*** DATA ***
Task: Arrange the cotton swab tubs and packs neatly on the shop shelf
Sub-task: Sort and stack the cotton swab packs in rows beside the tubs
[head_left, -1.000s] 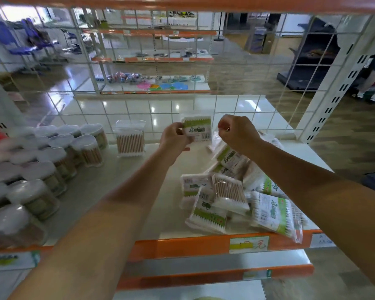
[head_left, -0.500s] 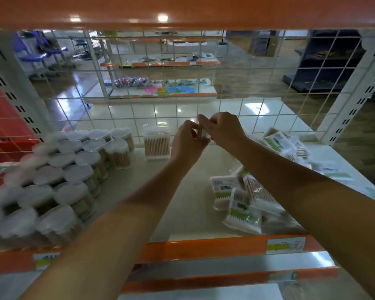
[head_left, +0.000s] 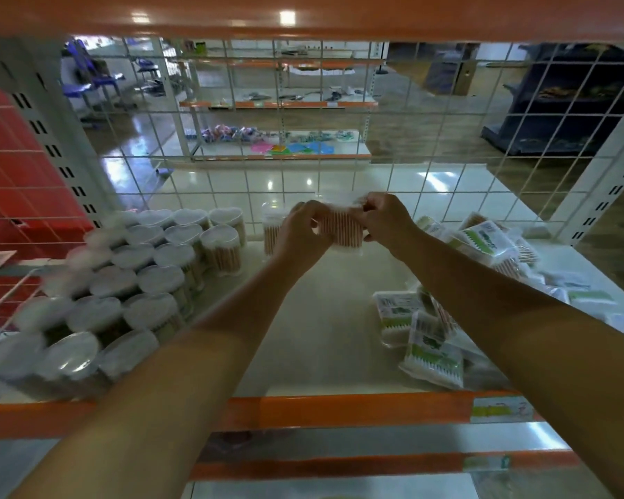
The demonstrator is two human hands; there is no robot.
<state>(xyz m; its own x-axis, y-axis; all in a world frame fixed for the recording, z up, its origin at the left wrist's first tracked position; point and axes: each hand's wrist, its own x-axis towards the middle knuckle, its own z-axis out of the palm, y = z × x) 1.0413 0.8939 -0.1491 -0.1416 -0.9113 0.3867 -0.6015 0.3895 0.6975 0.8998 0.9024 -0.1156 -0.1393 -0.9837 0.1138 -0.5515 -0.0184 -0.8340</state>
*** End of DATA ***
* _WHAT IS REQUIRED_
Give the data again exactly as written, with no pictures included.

* _ANSWER SECTION_
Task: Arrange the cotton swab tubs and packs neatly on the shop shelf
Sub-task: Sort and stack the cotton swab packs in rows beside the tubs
[head_left, -1.000s] 
[head_left, -0.500s] 
[head_left, +0.000s] 
The demonstrator is two human hands; there is no robot.
<state>(xyz m; its own x-axis, y-axis; all in a world frame fixed for the recording, z up, its origin at the left wrist's first tracked position; point and axes: each hand's wrist, its own x-axis towards the middle knuckle, its own z-axis out of the palm, y = z × x) 1.0413 0.8939 -0.1491 -0.1416 -0.9113 0.3867 -0.6015 0.3895 0.6975 0.8998 0.9024 -0.1156 -0.1393 -0.9837 0.1138 -0.5515 -0.0184 -0.8340</state>

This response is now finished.